I’ve come to Vancouver to start a research project examining the relationships between the atmosphere and glaciers. I had been working as a research meteorologist for Met Éireann (Irish national weather service), when the opportunity arose to  take up a PhD in Atmospheric Sciences at the University of British Columbia (UBC).

In a nutshell, my project aims to examine all the ways in which energy enters and exits the surface of a glacier, and how the balance between incoming and outgoing energy affects the melting or cooling of a glacier’s snow and ice.  On a broader scale, my hope is to put this work towards improving our understanding of how glaciers will respond to changes in our climate. The initial plan is to install a weather station on a glacier in the Selkirk mountains in British Columbia, beginning this summer.

So, what’s required for the design?

1. The station needs to have sensors to measure each of the variables relevant to glacier energy balance. These include air temperature and humidity, radiation (for example, the incoming energy from sunlight), wind speed, and the transfer of heat and moisture by local air currents or ‘eddies’.
2. It needs to be robust and reliable enough to operate in a remote mountain environment, unsupervised for several months.
3. It needs to have its own independent power source.

 

 

The first step was to assemble and test all of the individual components in the lab, and to set up a method to automatically record and save the measurements made by each sensor.

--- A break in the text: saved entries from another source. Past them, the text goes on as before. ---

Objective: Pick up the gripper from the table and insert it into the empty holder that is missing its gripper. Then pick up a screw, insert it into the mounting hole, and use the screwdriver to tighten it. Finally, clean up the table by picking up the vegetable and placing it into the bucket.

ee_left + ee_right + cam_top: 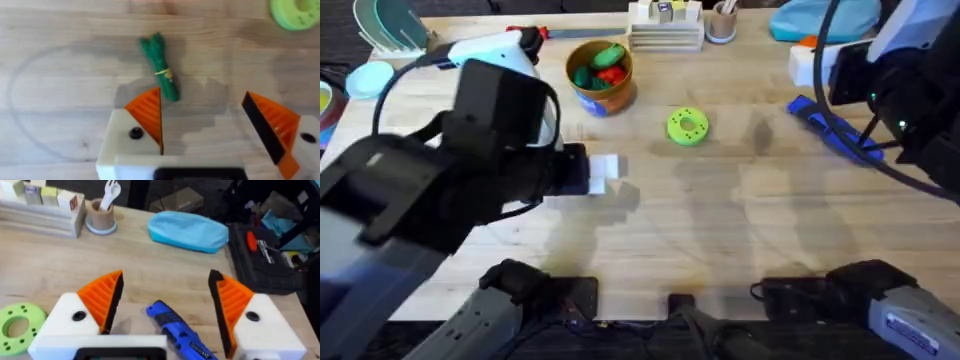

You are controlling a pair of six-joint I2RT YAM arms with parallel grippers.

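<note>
Bucket (600,76) at far left of tabletop (740,220) holding red and green toy produce, vegetable (160,66) lying before spread left end effector (217,127), right end effector (167,305) spread over screwdriver (177,332)

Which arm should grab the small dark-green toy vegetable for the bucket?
Left. Its open gripper hovers right over the small dark-green toy vegetable, which lies just beyond the orange pads. The right gripper is open over the blue screwdriver, far across the table.

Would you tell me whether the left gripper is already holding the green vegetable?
No, the vegetable lies on the table just beyond the open left gripper, untouched by either orange finger.
</note>
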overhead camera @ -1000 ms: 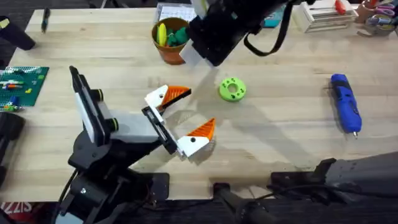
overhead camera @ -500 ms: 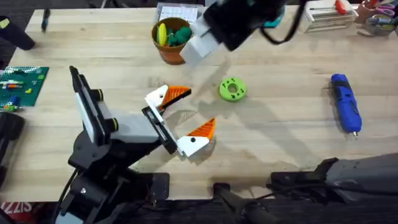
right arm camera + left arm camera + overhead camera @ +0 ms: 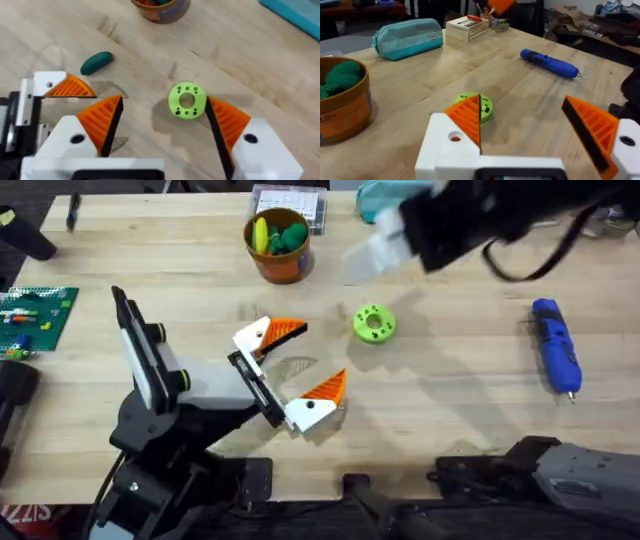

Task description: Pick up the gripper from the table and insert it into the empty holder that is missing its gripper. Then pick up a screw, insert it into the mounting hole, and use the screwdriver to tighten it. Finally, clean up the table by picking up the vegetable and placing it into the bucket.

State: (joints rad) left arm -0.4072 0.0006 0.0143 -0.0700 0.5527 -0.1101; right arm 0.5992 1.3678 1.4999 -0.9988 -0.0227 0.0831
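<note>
The terracotta bucket (image 3: 278, 250) (image 3: 342, 112) stands at the back of the table (image 3: 470, 400), with yellow and green pieces inside. Beside my left gripper, the right wrist view shows a dark green oblong vegetable (image 3: 97, 62) lying on the wood. The blue screwdriver (image 3: 556, 345) (image 3: 550, 63) rests at the far right. My left gripper (image 3: 322, 352) (image 3: 520, 107) hovers open near the middle, holding nothing. High at the back right, my right gripper (image 3: 375, 245) (image 3: 162, 107) is open above a green disc (image 3: 374, 323) (image 3: 186, 101). The loose gripper, holder and screw are out of view.
A teal pouch (image 3: 385, 195) (image 3: 407, 37) and a wooden box (image 3: 466, 27) lie along the back edge. A green brick plate (image 3: 35, 315) sits at the far left. Bare wood stretches between the green disc and the screwdriver.
My right arm has swung from over the bucket toward the back right. The left arm, the green disc and the screwdriver have stayed put.
</note>
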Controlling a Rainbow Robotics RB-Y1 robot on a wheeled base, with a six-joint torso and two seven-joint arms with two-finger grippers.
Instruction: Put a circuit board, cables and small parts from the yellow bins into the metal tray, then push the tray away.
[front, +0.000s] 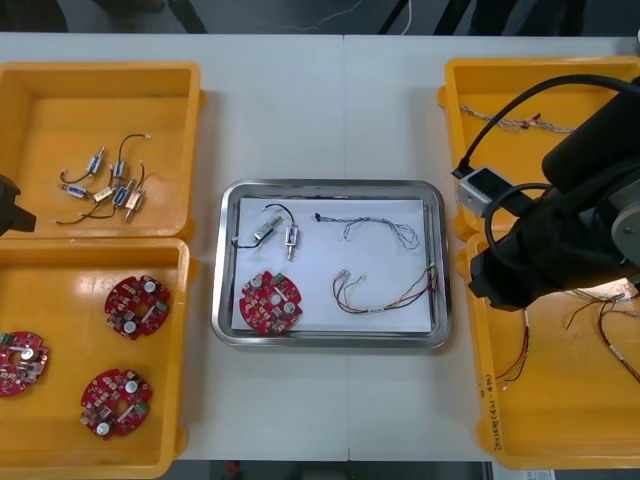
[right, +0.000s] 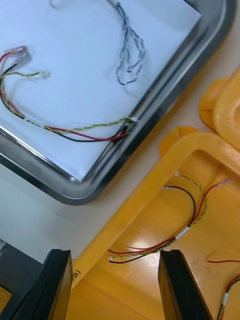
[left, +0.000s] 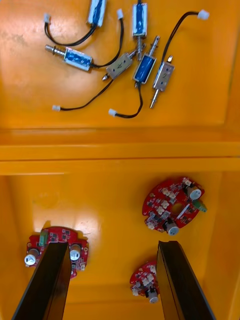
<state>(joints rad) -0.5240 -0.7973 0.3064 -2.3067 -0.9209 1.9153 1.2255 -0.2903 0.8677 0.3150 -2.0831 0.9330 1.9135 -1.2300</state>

The lab is where you want to make your mistakes, and where you want things to go wrong.  The more problems that present themselves in the warm, dry lab, the fewer that will come as a surprise when you’re struggling with cold fingers on the side of a mountain, or worse, when you’re already hundreds of kilometers away, oblivious to the fact that your PhD is falling into a metaphorical or very literal crevasse.

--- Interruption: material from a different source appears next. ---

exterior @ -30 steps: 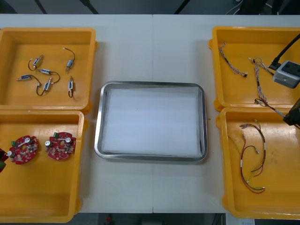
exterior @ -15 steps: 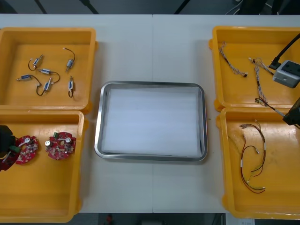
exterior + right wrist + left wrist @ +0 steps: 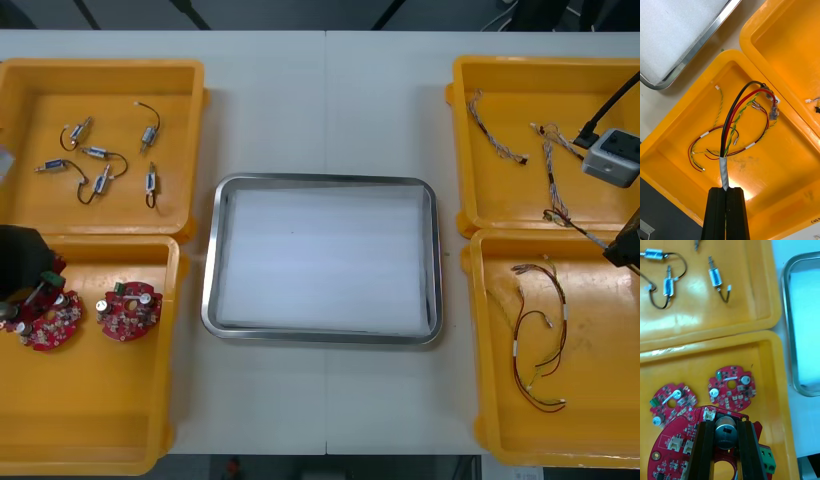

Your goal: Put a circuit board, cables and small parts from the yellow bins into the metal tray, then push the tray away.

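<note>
My left gripper (image 3: 727, 426) hangs over the near left bin (image 3: 100, 420), the yellow one left of the metal tray (image 3: 211, 290) on my side. Its fingers stand just as far apart as the metal cylinder (image 3: 725, 434) they pinch, and that cylinder stands on the circuit board (image 3: 672, 444) I hold, round and red, with a green connector (image 3: 767, 460) at its edge toward the tray. Below it two loose boards (image 3: 732, 388) lie flat on the bin floor, just beside each other without touching.

My right gripper (image 3: 726, 191) is over the near right bin (image 3: 790, 187), right of the tray on my side. Its fingers are pressed together on the white-wrapped end of a cable (image 3: 724, 168) of black, red and green-yellow strands, which runs to a clear plug (image 3: 773, 108) near the bin's rim. Red and yellow cables (image 3: 702, 135) lie looped on that bin's floor.

The tray itself sits flat, shiny at the rim and white inside.

Farther off, left of the tray, the far left bin (image 3: 110, 100) holds small metal parts (image 3: 95, 155) with dark wire tails; right of the tray, the far right bin (image 3: 520, 90) holds thin twisted cables (image 3: 497, 135)
</note>
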Controlling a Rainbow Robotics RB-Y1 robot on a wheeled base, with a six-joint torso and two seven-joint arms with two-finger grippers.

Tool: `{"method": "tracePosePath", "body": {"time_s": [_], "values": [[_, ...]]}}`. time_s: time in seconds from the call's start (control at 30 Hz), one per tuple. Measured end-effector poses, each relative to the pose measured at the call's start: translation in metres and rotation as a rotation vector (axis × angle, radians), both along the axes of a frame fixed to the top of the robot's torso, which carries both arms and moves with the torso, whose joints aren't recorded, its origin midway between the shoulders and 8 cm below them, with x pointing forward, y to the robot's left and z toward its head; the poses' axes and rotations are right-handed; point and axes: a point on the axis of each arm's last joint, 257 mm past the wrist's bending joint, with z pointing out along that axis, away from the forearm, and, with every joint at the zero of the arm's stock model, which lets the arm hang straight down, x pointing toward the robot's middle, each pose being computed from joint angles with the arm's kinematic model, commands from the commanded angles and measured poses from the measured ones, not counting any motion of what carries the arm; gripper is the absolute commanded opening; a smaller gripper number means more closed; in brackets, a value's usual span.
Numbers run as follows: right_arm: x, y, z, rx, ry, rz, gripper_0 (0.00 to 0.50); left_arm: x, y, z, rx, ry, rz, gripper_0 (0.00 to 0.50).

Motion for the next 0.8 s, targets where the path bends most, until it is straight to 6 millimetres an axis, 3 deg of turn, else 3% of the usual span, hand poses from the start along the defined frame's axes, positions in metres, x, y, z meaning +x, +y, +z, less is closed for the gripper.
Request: {"method": "tracePosePath", "body": {"time_s": [0.2, 0.43, 0.6, 0.8], "values": [[0.0, 0.0, 0.0, 0.0, 0.0, 0.0, 0.0, 0.01, -0.023, 0.002, 0.011, -0.015, -0.052, 0.0], [0.0, 0.0, 0.0, 0.0, 0.0, 0.0, 0.0, 0.022, -0.045, -0.006, -0.012, -0.012, 0.015, 0.0], [0.0, 0.0, 0.0, 0.0, 0.0, 0.0, 0.0, 0.029, -0.07, -0.011, -0.069, -0.009, 0.095, 0.0], [0.0, 0.0, 0.0, 0.0, -0.001, 0.0, 0.0, 0.034, -0.106, -0.017, -0.091, -0.021, 0.059, 0.0]]}}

With things up and running in the lab, thoughts turned to how all the components will be brought together and mounted on the glacier, and on how to reliably power the station in such a remote setting. The plan is to rig the sensors on to a wide, stable tripod, with power provided from two marine batteries (like rugged car batteries for boats). The batteries will be recharged using a solar panel mounted nearby.

A test rig has been put together, and is now running at an outdoor site on campus. The main issues I’ll be keeping an eye on during this test include insuring the system records all the data it’s supposed to, when it’s supposed to, that the data makes sense and the sensors aren’t interfering with each other, and that a few cloudy days don’t cause my power system to flat line. Below are some images of the sensors I’m using and what they are for. For anyone interested, I intend to go into a little more detail on the science behind the project in future posts. I’m no expert though, so it should all be fairly readable!

 

 

 

 

 

All going to plan, we will travel to the glacier and install the weather station this July. There will be some modifications and additions leading up to this, including a new custom made 4 legged ‘tripod’ (quadpod?), and a timelapse camera system which I will be building in the meantime. Many more hours in the lab and office will be required to get everything ready, but from this campus, reminders for why we are doing this are never far away.